You fertilize to keep trees healthy and add nutrients to their environment. They need a balance of nutrients (just like us) to grow and defend themselves from a jungle of attackers (borers, wasps, scale, thrips, mites, caterpillars etc etc).
Fertilizing stressed or wounded trees
A tree will compromise self defence for growth. This is extremely important to know because fertilizing a stressed tree with the wrong NPK ratio could induce growth, the tree then looks good to the layman but then becomes infested and has little resources left for defense. The secondary predators attack and the tree can even die.
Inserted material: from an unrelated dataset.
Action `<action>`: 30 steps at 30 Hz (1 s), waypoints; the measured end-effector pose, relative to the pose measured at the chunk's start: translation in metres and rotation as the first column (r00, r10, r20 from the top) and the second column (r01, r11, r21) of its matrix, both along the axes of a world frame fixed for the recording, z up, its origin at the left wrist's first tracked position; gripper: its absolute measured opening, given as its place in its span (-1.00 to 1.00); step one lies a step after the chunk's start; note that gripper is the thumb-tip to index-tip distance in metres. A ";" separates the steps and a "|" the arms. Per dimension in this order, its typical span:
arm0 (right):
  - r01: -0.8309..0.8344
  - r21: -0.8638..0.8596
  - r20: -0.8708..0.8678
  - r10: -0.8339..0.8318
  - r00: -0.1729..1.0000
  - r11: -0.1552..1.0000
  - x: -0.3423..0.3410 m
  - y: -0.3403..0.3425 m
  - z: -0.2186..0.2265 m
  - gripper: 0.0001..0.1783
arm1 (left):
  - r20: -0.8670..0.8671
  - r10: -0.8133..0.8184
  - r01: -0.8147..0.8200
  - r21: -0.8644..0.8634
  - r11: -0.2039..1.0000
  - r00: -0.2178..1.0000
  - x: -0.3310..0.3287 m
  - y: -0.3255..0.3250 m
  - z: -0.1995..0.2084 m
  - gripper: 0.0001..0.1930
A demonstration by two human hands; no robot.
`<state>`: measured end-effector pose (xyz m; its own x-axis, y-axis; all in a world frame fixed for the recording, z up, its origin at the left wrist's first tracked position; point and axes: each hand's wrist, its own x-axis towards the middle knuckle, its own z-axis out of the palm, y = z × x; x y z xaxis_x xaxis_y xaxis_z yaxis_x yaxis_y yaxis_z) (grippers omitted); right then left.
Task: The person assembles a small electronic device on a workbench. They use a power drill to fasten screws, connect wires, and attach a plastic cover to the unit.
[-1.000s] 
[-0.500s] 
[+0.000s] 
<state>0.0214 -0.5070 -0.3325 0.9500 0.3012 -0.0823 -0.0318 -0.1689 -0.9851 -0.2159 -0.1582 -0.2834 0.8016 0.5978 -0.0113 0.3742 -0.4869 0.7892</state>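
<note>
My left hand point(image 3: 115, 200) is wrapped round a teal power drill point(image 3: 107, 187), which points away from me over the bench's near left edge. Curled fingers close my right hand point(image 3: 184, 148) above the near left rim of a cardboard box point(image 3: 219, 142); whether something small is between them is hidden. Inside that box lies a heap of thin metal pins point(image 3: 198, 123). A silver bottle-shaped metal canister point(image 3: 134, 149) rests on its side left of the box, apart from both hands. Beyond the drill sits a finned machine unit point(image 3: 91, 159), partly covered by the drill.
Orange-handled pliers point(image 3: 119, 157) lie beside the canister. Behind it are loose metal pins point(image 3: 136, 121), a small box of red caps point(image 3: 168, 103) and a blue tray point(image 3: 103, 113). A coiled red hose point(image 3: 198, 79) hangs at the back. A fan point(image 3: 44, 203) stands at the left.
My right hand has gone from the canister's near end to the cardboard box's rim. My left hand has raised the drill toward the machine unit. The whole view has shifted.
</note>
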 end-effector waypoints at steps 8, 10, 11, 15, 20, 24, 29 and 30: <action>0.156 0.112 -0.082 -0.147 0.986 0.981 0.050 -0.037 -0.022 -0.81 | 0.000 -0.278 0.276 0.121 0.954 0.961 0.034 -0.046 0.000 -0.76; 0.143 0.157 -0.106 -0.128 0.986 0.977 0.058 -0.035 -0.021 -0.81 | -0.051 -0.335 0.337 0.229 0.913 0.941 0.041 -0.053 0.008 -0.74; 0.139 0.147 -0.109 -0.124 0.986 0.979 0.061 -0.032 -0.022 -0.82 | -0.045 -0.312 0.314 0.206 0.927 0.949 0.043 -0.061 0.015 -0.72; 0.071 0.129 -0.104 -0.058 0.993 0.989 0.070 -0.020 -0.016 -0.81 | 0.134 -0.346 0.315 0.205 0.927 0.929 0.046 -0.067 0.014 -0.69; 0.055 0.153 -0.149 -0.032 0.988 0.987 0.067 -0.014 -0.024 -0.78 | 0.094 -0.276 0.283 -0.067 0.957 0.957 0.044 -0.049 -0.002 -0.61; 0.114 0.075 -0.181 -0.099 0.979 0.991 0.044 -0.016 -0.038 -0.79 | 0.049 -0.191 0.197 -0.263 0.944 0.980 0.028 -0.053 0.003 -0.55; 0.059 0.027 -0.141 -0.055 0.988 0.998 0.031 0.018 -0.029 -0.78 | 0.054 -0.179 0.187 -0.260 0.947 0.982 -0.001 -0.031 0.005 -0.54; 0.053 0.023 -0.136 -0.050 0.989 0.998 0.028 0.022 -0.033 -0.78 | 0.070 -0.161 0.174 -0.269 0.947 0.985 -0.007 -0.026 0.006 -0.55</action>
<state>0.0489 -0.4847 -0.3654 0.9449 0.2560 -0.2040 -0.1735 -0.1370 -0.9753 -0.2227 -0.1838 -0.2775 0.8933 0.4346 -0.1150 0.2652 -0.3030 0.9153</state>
The main nutrient you need to avoid is N (nitrogen). Nitrogen promotes growth which is not what you want from a stressed tree. Buy organic fertilizer with trace elements, most are low in N, or look for a low N inorganic. The objective here is to have a sound nutrient base, moisture and mulch so the tree can have reserves to grow callus wood and sap to flood out borers.
What time of year to fertilize
This also depends on the climate you have. Here in Brisbane it is likely to have a year around growing season depending on moisture levels. In southern states where there's distinct seasons and dormancy it's important to get it right.
A tree has to have leaves and be photosynthesizing to make food. So fertilizing in winter (cooler climates) or when trees have dropped their leaves is bit of a waste. But it could be the opportune time to get the soil conditioning right for the next growing season. In the beginning of spring trees use their stored food reserves to grow leaves, branches, buds etc. It is wise to lightly fertilize as the tree develops it's new crown ... however if you have been a green thumb you would have already prepared this with the winter soil conditioning. Fertilize regularly from late spring thru to autumn. In autumn and as the climate cools the trees begin to store food reserves. This is the crucial time to assist the tree in having plenty of storage for the next spring burst after winter.